For the ranchers who hold the 22,000 grazing permits across the West, the Farm Bill provides important legislative tools in their work to provide high quality beef, lamb, and wool – all while caretaking millions of acres of public land private land. PLC believes the Farm Bill must empower permittees as partners in conservation, leverage grazing as a landscape management tool, and take aggressive action on the wildfire crisis that is degrading our public rangelands and forests.
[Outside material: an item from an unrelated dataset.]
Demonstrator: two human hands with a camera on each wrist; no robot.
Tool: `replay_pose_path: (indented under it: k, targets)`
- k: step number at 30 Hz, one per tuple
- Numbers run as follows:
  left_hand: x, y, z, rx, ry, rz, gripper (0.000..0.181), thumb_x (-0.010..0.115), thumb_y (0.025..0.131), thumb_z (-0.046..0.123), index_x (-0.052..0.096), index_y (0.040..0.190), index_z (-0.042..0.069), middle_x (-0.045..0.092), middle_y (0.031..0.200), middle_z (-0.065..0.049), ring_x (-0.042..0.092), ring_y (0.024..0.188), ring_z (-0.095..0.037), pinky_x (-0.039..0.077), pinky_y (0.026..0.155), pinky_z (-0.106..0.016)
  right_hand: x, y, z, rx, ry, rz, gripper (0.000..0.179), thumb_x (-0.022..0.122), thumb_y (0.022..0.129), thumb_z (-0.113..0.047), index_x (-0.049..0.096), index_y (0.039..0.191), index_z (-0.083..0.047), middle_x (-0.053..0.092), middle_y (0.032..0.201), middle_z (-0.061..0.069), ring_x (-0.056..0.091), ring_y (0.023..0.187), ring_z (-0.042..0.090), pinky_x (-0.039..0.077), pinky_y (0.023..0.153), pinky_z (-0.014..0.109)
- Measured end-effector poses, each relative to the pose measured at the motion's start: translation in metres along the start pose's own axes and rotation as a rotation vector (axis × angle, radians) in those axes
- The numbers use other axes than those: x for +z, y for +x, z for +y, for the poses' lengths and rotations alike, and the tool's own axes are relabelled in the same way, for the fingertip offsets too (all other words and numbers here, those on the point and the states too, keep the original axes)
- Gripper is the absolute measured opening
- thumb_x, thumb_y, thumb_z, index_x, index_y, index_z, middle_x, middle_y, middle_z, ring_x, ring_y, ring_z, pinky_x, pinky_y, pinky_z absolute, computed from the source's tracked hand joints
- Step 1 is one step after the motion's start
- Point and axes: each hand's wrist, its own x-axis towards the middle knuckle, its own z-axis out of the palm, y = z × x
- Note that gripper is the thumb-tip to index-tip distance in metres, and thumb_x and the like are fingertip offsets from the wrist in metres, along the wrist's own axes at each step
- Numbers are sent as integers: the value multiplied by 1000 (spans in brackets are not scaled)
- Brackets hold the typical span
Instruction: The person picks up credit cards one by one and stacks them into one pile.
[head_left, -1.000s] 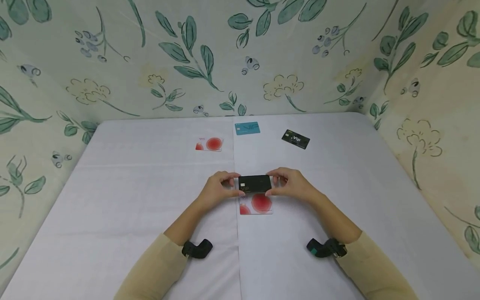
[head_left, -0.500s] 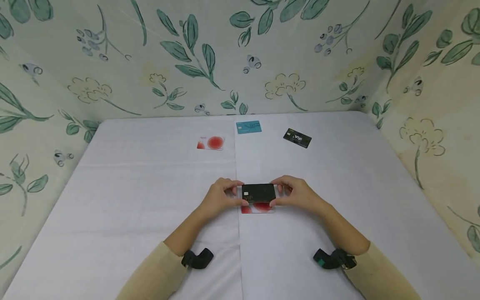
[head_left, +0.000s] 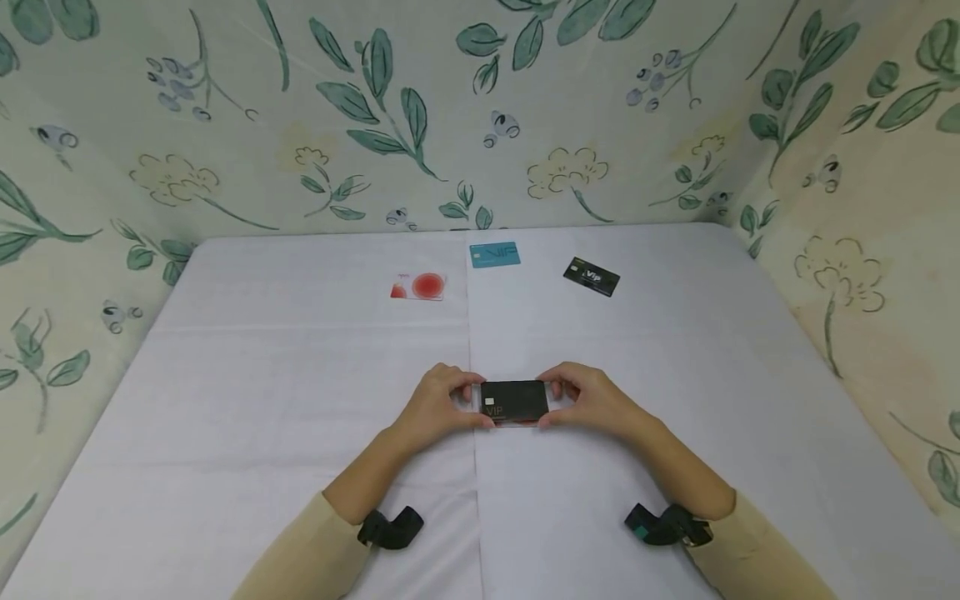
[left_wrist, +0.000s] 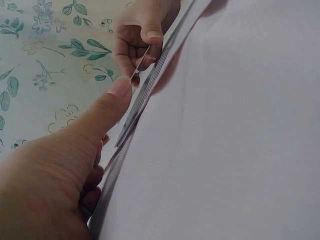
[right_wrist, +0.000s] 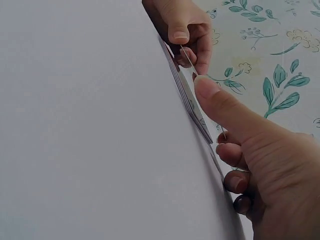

Farm Bills have long recognized the value of grazing on private land to address environmental concerns like invasive species, loss of wildlife habitat, and buildup of wildfire fuels. The Farm Bill must recognize that public lands grazing provides the same benefits across the West, too. In many places, grazing is the only tool that can effectively address ecosystem challenges at scale when other mechanical and chemical tools can't be applied across these dynamic landscapes.

PLC Farm Bill Priorities

Elevate grazing’s role as a key management tool before, during, and after wildfire. Agencies should be directed to use grazing as a front-line tool for fuels mitigation and fire rehab, and work with permittees to address infrastructure needs to make landscapes more resilient.

Recognize grazing as a climate smart, cost effective conservation practice. Grazing should be able to use streamlined NEPA and other expedited tools to address landscape threats like invasive species, as well as be included in collaborative stewardship programs that support agroforestry.

Safeguard key tools that safeguard industry integrity. Grazing permittees are important parts of the national supply chains for beef, lamb, and wool, and need stable programs that work for the full industry. Bolstering programs producers use in emergencies for indemnity and forage, as well as investments in animal health vaccine supplies and research are worthwhile investments.